**** DATA SEGMENT ****

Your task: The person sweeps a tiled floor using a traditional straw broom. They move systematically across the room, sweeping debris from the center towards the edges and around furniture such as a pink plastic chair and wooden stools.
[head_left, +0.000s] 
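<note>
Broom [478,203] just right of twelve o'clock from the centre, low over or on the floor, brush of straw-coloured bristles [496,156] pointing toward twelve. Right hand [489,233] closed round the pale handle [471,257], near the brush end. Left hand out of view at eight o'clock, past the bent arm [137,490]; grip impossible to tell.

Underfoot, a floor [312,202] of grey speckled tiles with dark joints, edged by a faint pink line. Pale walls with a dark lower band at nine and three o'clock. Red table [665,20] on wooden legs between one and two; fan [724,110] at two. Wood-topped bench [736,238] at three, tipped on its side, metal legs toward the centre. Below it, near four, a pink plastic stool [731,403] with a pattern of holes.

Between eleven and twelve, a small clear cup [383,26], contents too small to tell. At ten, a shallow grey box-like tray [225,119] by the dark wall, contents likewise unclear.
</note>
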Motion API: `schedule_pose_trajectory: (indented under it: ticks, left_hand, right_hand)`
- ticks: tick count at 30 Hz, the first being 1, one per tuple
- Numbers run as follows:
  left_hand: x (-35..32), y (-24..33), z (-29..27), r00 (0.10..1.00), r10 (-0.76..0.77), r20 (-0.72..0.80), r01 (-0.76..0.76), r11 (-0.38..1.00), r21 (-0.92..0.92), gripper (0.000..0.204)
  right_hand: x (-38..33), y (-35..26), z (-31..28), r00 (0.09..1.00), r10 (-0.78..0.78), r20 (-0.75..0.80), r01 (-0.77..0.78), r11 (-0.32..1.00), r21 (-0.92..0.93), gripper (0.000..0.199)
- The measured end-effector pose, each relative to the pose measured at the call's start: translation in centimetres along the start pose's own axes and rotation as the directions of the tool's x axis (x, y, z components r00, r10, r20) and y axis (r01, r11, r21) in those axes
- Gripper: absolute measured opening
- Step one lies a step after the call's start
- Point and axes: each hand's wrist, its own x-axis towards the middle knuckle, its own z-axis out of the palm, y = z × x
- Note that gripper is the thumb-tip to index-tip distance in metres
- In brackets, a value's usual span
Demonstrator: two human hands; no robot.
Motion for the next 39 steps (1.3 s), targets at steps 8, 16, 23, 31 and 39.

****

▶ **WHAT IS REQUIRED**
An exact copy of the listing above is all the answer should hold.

▶ **RESPONSE BOX**
Your task: The person sweeps a tiled floor using a traditional straw broom. They move systematically across the room, sweeping debris from the center towards the edges and around furniture such as a pink plastic chair and wooden stools.
[head_left, +0.000s] 
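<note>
Broom [478,203] just right of twelve o'clock from the centre, low over or on the floor, brush of straw-coloured bristles [496,156] pointing toward twelve. Right hand [489,233] closed round the pale handle [471,257], near the brush end. Left hand out of view at eight o'clock, past the bent arm [137,490]; grip impossible to tell.

Underfoot, a floor [312,202] of grey speckled tiles with dark joints, edged by a faint pink line. Pale walls with a dark lower band at nine and three o'clock. Red table [665,20] on wooden legs between one and two; fan [724,110] at two. Wood-topped bench [736,238] at three, tipped on its side, metal legs toward the centre. Below it, near four, a pink plastic stool [731,403] with a pattern of holes.

Between eleven and twelve, a small clear cup [383,26], contents too small to tell. At ten, a shallow grey box-like tray [225,119] by the dark wall, contents likewise unclear.
</note>
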Motion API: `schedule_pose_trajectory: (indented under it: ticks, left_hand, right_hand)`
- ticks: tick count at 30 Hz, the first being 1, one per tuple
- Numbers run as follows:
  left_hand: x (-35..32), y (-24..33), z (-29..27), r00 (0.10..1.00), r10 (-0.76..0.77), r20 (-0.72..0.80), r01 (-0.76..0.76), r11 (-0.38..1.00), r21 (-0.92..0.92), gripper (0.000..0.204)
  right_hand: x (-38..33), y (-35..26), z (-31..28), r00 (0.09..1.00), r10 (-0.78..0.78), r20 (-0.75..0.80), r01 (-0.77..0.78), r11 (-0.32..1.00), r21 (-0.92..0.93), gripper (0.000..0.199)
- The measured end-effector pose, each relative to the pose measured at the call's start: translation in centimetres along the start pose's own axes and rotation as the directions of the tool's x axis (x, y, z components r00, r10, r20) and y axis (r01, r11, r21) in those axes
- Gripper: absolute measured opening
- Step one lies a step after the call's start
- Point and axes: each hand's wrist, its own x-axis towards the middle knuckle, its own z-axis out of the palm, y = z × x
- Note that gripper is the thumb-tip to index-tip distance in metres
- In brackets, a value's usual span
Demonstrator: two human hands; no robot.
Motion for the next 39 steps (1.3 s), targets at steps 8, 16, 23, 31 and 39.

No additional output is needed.